O advogado Heráclito Sobral Pinto
O fato de o Poder Judiciário ter sofrido sob duas ditaduras e, em muitos casos, se transformado em baluarte contra as arbitrariedades desses regimes de exceção – o Estado Novo (1937-1945) e a ditadura militar (1964-1985) – não deveria ser argumento para justificar privilégios e defender um status quase medieval de instituição imune ao escrutínio público. Imagino que Sobral Pinto e Raymundo Faoro não compactuariam com esse esprit de corps dos nossos atuais magistrados.   

Os argumentos esgrimidos pelo Judiciário brasileiro para rejeitar a ideia de controle externo não se sustentam. Eles dizem estar escorados nas teorias dos clássicos do liberalismo sobre a separação dos poderes, como John Locke, Montesquieu e os Federalistas norte-americanos.

Eles não devem ter lido esses autores – ou se os leram, não os entenderam. John Locke, por exemplo, não considera o Judiciário um poder autônomo; para ele, ao contrário, o Legislativo é o principal poder, mas tanto este quanto o Executivo são subordinados ao consentimento popular. (Aqui no Brasil, vale lembrar, os magistrados não são eleitos).

O barão de Montesquieu
A noção de separação de poderes elaborada pelo francês barão de Montesquieu em L’Esprit des Lois (O Espírito das Leis) serve, antes de mais nada, ao propósito de garantir a liberdade dos indivíduos contra os abusos do poder (“é preciso que, pela disposição das coisas, o poder contenha o poder”). “Dos três poderes, o de julgar é, de certo modo, nulo. Restam apenas dois (Legislativo e Executivo)”, diz Montesquieu. Para o pensador iluminista, o poder de julgar não deveria ser permanente, nem exercido por profissionais, mas sim por pessoas do povo. E o Legislativo deveria ser dividido em dois, uma parte confiada aos nobres (o Senado) e outra ao povo (a Câmara). Essas duas partes do Legislativo, junto com o Executivo, são a constituição ideal de governo, pois cada parte do Legislativo deve controlar a outra por meio da capacidade de veto. O Executivo limita a ambas e, por sua vez, é limitado pelo Legislativo. A separação de poderes, então, que não inclui o Judiciário, é um mecanismo de controle mútuo, não de fortalecimento da autonomia de um deles.

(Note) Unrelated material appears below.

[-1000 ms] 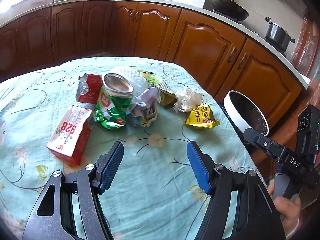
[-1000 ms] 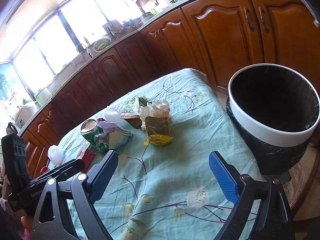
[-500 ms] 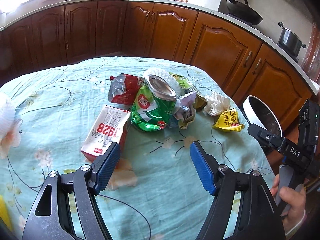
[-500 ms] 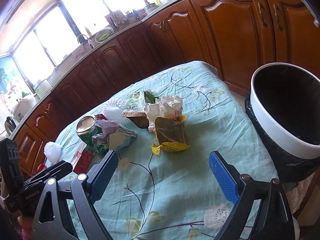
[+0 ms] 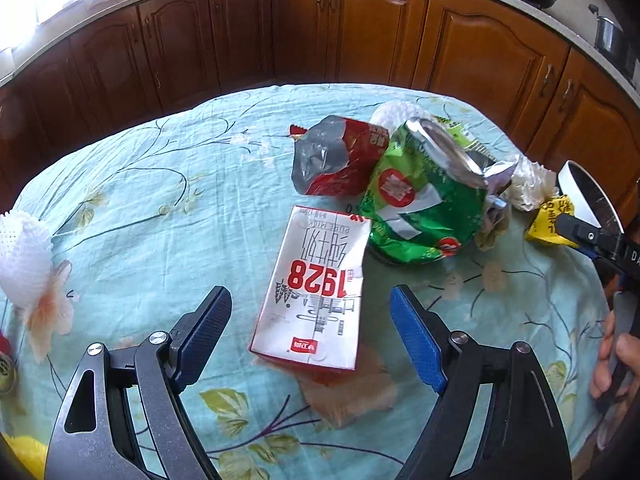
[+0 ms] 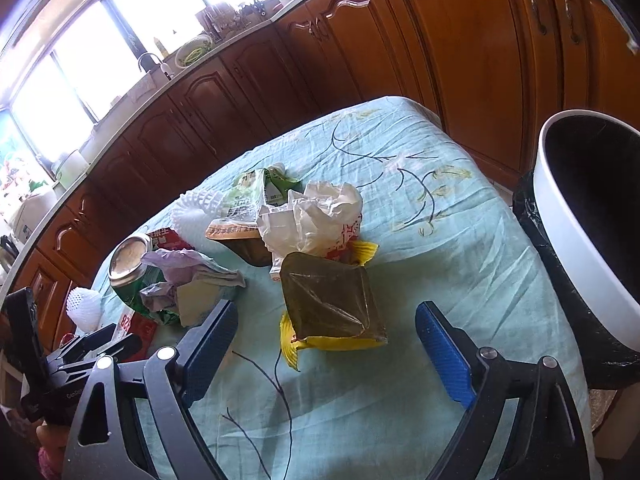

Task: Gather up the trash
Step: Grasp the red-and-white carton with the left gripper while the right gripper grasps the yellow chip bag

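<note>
Trash lies in a heap on the teal floral tablecloth [image 5: 160,200]. My left gripper [image 5: 310,336] is open, its blue pads either side of the near end of a white and red milk carton [image 5: 316,288]. Behind it lie a crushed green can [image 5: 420,204] and a red foil wrapper [image 5: 336,156]. My right gripper [image 6: 326,352] is open just before a yellow snack packet [image 6: 332,304]. Crumpled white paper [image 6: 316,216] and a green wrapper [image 6: 252,192] lie beyond it. The can also shows in the right wrist view [image 6: 132,272].
A white-rimmed bin with a black liner [image 6: 580,232] stands off the table's right edge. A white foam net [image 5: 24,256] lies at the table's left. Brown kitchen cabinets [image 5: 360,32] curve behind the table. The right gripper shows at the right in the left wrist view [image 5: 600,240].
Both grippers have moved forward toward the trash. The left now straddles the milk carton's near end; the right has closed in on the yellow packet. Both stay open.
</note>
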### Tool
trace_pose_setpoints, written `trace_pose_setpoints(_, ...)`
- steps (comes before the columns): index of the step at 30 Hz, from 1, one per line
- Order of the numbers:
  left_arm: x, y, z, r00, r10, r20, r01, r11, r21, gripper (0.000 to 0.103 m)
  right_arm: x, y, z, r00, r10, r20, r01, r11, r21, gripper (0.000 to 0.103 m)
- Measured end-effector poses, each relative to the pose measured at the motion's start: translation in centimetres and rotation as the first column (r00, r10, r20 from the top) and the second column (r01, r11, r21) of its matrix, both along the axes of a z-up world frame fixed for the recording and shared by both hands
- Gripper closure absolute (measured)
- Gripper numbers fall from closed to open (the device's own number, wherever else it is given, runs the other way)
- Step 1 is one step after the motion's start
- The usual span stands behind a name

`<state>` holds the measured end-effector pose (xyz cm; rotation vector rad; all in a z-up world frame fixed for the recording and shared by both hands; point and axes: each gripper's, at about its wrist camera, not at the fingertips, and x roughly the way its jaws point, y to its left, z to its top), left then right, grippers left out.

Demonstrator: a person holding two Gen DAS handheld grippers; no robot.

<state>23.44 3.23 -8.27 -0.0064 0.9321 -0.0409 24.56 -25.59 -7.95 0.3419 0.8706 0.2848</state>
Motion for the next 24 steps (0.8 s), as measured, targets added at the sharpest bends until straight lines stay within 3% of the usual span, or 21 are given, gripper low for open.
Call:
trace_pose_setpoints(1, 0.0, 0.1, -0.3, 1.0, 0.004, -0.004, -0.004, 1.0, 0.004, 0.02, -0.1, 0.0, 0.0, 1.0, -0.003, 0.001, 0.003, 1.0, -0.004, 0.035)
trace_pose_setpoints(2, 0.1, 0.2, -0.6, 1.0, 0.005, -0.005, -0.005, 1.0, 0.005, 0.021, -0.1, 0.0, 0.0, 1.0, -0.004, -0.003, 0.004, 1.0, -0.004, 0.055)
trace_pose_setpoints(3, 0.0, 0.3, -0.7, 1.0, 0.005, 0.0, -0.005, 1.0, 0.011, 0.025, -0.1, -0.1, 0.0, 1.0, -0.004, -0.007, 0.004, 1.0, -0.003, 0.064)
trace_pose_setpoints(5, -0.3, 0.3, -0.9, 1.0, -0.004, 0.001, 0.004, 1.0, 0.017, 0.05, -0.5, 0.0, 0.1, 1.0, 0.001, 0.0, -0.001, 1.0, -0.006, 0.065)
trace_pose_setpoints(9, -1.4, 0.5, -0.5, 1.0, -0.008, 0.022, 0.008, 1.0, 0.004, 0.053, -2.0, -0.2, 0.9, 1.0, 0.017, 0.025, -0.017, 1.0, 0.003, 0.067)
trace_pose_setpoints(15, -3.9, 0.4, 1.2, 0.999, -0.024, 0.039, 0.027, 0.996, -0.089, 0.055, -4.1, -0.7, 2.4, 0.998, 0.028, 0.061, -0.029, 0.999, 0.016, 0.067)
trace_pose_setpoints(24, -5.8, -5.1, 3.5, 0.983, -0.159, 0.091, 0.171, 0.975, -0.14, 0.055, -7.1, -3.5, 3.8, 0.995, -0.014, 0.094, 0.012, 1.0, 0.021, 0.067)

Os Federalistas, Madison particularmente, repetem Montesquieu ao afirmar que a concentração de poderes nas mãos de uma pessoa ou grupo – ou de um partido, poderíamos acrescentar – constitui uma tirania. E também apontam a necessidade de separação de poderes como requisito para a preservação da liberdade dos cidadãos.

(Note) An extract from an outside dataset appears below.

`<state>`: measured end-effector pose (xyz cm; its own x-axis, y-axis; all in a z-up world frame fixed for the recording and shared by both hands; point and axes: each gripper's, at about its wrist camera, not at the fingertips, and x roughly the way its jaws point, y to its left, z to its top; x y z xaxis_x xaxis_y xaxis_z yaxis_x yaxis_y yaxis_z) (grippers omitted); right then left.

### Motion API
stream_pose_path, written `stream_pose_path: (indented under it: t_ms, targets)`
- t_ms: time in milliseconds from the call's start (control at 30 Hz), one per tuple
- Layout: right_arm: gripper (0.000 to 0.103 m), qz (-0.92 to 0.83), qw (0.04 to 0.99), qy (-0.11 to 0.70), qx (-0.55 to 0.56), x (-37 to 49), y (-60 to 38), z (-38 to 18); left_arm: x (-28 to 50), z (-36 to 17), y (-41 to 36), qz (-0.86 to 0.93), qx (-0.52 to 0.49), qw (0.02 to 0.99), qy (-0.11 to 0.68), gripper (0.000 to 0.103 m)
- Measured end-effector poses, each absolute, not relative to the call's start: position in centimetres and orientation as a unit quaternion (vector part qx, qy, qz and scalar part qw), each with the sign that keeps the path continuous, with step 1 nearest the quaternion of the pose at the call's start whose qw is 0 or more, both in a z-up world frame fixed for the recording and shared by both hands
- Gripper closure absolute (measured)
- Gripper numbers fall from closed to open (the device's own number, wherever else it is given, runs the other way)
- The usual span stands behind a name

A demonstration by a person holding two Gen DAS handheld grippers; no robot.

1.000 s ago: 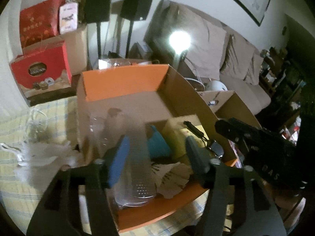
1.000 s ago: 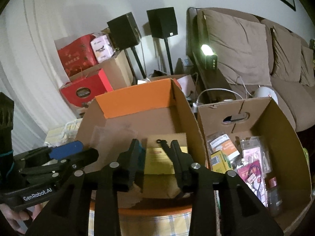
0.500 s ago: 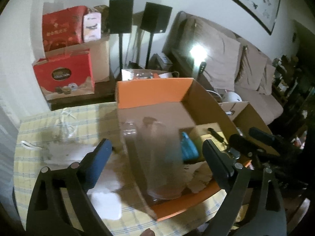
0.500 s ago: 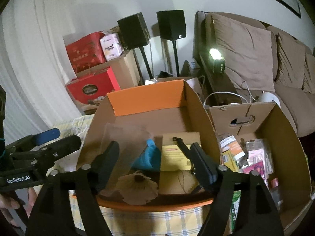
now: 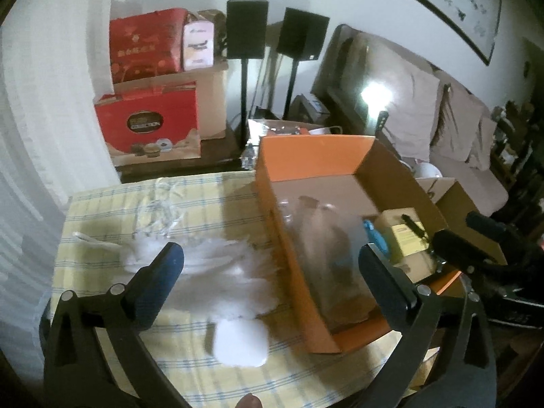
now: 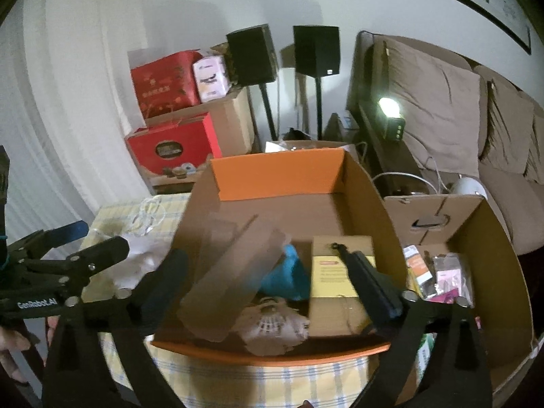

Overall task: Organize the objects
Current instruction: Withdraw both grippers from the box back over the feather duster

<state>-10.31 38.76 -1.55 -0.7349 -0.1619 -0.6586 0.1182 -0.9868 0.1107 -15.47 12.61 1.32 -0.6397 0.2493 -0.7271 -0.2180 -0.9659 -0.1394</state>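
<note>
An open orange-flapped carton [image 5: 312, 156] [image 6: 278, 173] stands on the yellow checked tablecloth [image 5: 210, 367]. Inside it a clear plastic container [image 5: 326, 248] [image 6: 234, 278] leans, beside a blue object [image 6: 289, 275], a yellow-labelled box [image 6: 333, 272] and a shuttlecock [image 6: 272, 323]. My left gripper [image 5: 272, 278] hangs over the carton's left wall, its jaws opening, with nothing pressed between them. My right gripper [image 6: 268, 285] is above the carton's near edge, its jaws also opening and holding nothing. Each gripper shows in the other's view: the left gripper [image 6: 98, 238], the right gripper [image 5: 459, 229].
A white feathery heap [image 5: 221, 272] and a clear plastic piece [image 5: 159, 210] lie on the cloth left of the carton. A second carton [image 6: 493, 238] with packets stands to the right. Red gift boxes [image 5: 149, 125], two speakers on stands [image 5: 246, 29] and a sofa [image 6: 442, 108] are behind.
Both grippers opened wide and drew back from the carton. The left one let go of the clear container, which now leans inside the carton, and its view swung left over the white heap.
</note>
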Motion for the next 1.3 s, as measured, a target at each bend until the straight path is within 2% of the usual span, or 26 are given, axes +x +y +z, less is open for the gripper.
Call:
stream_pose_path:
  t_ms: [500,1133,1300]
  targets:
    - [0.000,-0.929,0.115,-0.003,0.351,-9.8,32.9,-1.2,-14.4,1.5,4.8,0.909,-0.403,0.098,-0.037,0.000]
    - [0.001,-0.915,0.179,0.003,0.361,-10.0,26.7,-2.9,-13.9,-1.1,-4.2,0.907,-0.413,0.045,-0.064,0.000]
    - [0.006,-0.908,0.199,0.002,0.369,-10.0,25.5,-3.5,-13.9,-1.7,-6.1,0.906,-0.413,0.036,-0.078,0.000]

Assim, de acordo com os clássicos, o Legislativo pode e deve exercer o controle sobre o Judiciário, a exemplo do que já acontece em relação ao Executivo. E o filósofo do Direito Norberto Bobbio, discípulo de Hans Kelsen, lembra que “a democracia nasceu com a perspectiva de eliminar para sempre das sociedades humanas o poder invisível e de dar vida a um governo cujas ações deveriam ser desenvolvidas publicamente”.